Müslüman kendini, Allahü Teâlâ’nın aciz bir kulu olarak bilir. Allahü Teâlâ’yı ise, her şeyin yaratıcısı, sahibi ve rızık vericisi olarak bilir ve inanır. Bunun için de, Cenâb-ı Hakkın emri ile hareket eder, hayatını ona göre düzene koyar. Bu, utanılacak değil, övünülecek bir hâldir. Çünkü Yaradan’ının rızasına uygun hareket etmekte, O’na kul olmaya çalışmaktadır. Allahü Teâlâya kulluktan yüz çevirmek, itirazcı, kibirli kimselerin işidir.
Gayr-i Müslim kaynaklardan beslenerek, Müslümanların Oruç İbadetine saldıranlardan bazıları;
“Bir ay müddetle, bilhassa yaz günlerinde gündüzleri yemeyip içmeyerek, âdet olanın zıddına geceleri yiyip içmek, sıhhate zararlı olup, çeşitli hastalıkların meydana gelmesine sebep olduğu, mütehassıs doktorlar tarafından iddia edilmiştir” diyorlar.
Böyle söyleyen ve yazanların, bu sözleri ve yazıları doğru değildir. Olanın tersini söylemektir ki, bu da iftiradır. Çünkü Orucun edeblerinden birisi de, İftar zamanında mideyi tıka basa doldurmayıp, henüz iştahı varken yemekten el çekmektir. Bu edebe riayet edenlerin, hasta olmak değil, bilakis sıhhat bulacakları bütün doktorlar tarafından ittifakla bildirilmiştir.
Oruç, Allahü Teâlâ’nın emrettiği bir ibadettir. Nasıl emredilmişse, o şekilde yapılır. Öğle Namazı Öğle, İkindi Namazı İkindi vaktinde Farz olduğu gibi, Farz olan Orucun vakti de Ramazan ayıdır.
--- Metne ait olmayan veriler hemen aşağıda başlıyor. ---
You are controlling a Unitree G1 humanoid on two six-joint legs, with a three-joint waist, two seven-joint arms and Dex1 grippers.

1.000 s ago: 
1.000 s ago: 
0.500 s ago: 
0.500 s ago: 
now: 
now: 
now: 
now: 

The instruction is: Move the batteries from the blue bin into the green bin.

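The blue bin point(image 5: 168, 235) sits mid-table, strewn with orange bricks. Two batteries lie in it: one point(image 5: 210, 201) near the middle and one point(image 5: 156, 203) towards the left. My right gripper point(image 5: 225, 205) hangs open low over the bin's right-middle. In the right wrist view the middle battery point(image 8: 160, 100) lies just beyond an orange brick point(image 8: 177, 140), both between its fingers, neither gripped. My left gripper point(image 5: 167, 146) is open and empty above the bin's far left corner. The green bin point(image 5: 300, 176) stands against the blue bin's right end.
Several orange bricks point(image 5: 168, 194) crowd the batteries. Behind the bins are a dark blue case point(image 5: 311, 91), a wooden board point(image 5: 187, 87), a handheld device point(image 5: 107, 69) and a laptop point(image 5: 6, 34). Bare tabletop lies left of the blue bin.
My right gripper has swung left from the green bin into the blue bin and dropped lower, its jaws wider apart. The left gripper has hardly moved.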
Beş vakit Namazın, Haccın, Orucun vakitleri ve yapılış şekilleri hiçbir şekilde değişmez ve değiştirilemez.
Dört Mezhebe göre Ramazan Orucunda niyetin son vakti
Ramazan Orucunda niyetin son vakti, Hanefî’de Dahve-i Kübra denilen, Şer’i gündüzün yarısı, yani Türkiye için, Öğle vaktinden, yaklaşık 70 dakika kadar önceki zamandır.
Diğer üç Mezhepte ise, İmsak vaktinden önce niyet etmek şarttır. Bu bakımdan, bu üç Mezhepte olan ile bu üç Mezhepten birini Oruçta taklit edenin, imsak vaktinden önce niyet etmesi şarttır.
Unutursa veya oruca başladıktan sonra Mezhep taklidini gerektiren bir durum olur da, İmsak vaktinden önce niyet etmemiş olursa, artık geriye dönme imkânı olmadığı için, Orucunu kurtarabilmek maksadıyla, zaruretten dolayı Hanefi Mezhebini taklit eder. Çünkü Hanefî Mezhebinde İmsak vaktinden sonra da niyet caizdir.
Dahve-i Kübra vakti
Buna kaba Kuşluk da denir. Oruç müddetinin yarısıdır, bu da Öğleden bir saat kadar önceki vakittir. Mesela bir şehirde, İmsak 05.00’de, Akşam vakti de 17.00’de oluyorsa, Oruç müddeti 12 saat eder. Bunun yarısı 6 saattir. İmsak vaktinden 6 saat sonraya kadar, yani saat 11.00’e kadar niyet edilebilir. İmsak 04.00’de, Akşam vakti de 19.00’da olursa, 15 saat eder yarısı 7,5 saat eder. İmsak vaktine eklenince, Dahve vakti saat 11.30 olur. Yani mevsimlere ve şehirlere göre değişir.
Oruca niyetin vakti
Ramazanda ve Nafile Oruçlarda niyetin vakti, güneş battıktan sonra başlar. Son vaktiyse, ertesi günü Dahve-i Kübra vaktine kadardır. Dahve-i Kübra vakti, Şer’î gündüzün yani İmsak vaktiyle akşam vakti arasındaki zamanın yarısıdır. Bu vakit, Türkiye’de öğleye 60-70 dakika kadar kalan zamandır.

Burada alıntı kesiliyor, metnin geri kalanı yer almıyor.